So, I'm a little stuck on this, because I'm worried the pace is somewhat jarring. It's not fully fleshed yet, so bear with me here. My current project has two leads, one of whom is human who gets pulled into the supernatural world, and the other is a vampire (bear with the cliché here, this is where most of it ends). He is not a self-hating kind, he'd slit someone's throat and sleep afterwards without a problem. There's a whole supernatural underground, and this guy, I'd have to describe him as formerly a hitman (against those who would threaten to make this underground common knowledge) gone cop for this world. However, being the relic that he is, he goes to a school posing as a student to update his skills (such as computing) and to generally lie low for a while. During an event at this school, he's drugged and finds himself with a human girl, who runs off in a panic when she wakes up. Being as he is, he's trying to piece things together and it's through this that this girl grows on him. In what I've done so far, I haven't had a need to spell it out, so I've just hinted that there's more to him than meets the eye. The problem I'm having is a smooth way to outright say so. In what I have right now, there are creatures who, either classically or due to the eradication of their old habitats, classically eat human flesh. To keep them sated and the underground secret, a black market has developed where organs are stolen from bodies of the deceased (in the modern day it's usually bits and pieces that would go unmissed from those who weren't sick before they're in the morgue, yes I'm morbid enough to think this much). One of his friends is such a creature, and he goes with her to a morgue to collect some organs from a motorcylcist who got himself killed. To the discomfort of the doctor there (he's involved because he's in debt), they chat about it like we might talk at a butcher shop. The conversation then goes like this. "What about you? Can't get much easier blood than what's going to be thrown away anyway right?" "Nah, I prefer something that fights back." I'm aiming to show him as he is at this point, rather blase on human life (the friend is even worse), but I'm wondering if, considering the previous chapters, which served to establish the two leads as they try to piece what happened at the starting point and does so in a school setting, that this might be too jarring and risk confusion.
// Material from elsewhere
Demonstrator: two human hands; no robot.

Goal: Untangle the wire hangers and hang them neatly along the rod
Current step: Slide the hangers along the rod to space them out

I would agree... it's a bit confusing. Someone whose eyeing a corpse not as a sad end to a life, but as meat, and given the chapter at school where he seems vulnerable, doesn't seem consistent to me. What takes place between these two events that change him so much?
Good to know my gut is right. I'll try to explain what it is ok going for, maybe that will help hash things out. I want the reader to see before the other character does that, if you look from a human perspective, he's not a good person and his world is deadly. He plays a human when he needs to be and learns what modern humans know to do so, but he sees humans as the most selfish, chaotic and destructive beings on the planet and his feelings are generally disdain. I kind of want the reader to be telling the other character to run away from him because she's a total wallflower and then gets caught off guard when she finds her spine and puts him into place.
I think you need to have your guy kill someone early on, or mention early that he's killed before. After all, he is a vampire. Get it out there. At the very least, don't build up your guy as someone with feckles. There is a bit of a clash when this guy, who's contemptuous of humans to the point of eating them alive, is captivated by a human girl. Sounds like he's more likely to be furious at being outwitted by a human. Perhaps he sees her as an amusing fascination, a human that could actually able to to that to him.
There's practically no better agent of change in a character than that of falling in love. As in real life, so goes fiction.
I might be over-simplifying him somewhat, I guess you could say that he doesn't extend more positive sides of himself to humans because he's seen so much crap from an outsider perspective. He feels that there is no reason to, because it'll get you stabbed in the back (metaphorically, literally, maybe even both). The other thing is that he has to play the rules of human society while unable to deny what he is, not just because he has no desire to, but because if he ignores it, it will take over his ability to reason. He's also aware of the fact that in this modern age of the Internet, not only are people more inter-connected than ever, but nothing truly vanishes anymore. I've mentioned before my characters shoot one-liners from time to time, I'll put up a few of his. See if that helps. "Call me reprehensible, call me a monster, I don't care, but at least I have not, in the name of hate, killed a mother in front of her child!" "World War II would look like a tea party if humans learned the truth about what's out there and thanks to the Internet, it wouldn't stop until one side was dead." "Humans are very quick to look for a villain to make themselves look better than they are." "Man likes to think himself more than an animal, at least animals don't kill each other over mere ideas." Taking @Silent Lion and his comments into account, maybe combining his idea with him paying someone off to dispose of the body would make more sense...
@Iain Sparrow is right, love is a good agent of change. You have a clear idea of your character, and he seems to be charcterised (at least on one level) by a self-righteous superiority (albeit somewhat justified). This more philosophical, moralising creature would clash with someone who takes sport from eating people who fight back, unless you set it up. And it looks like you're well on the road to achieving that. Maybe that's a pointlessly long way of saying "sounds good to me!"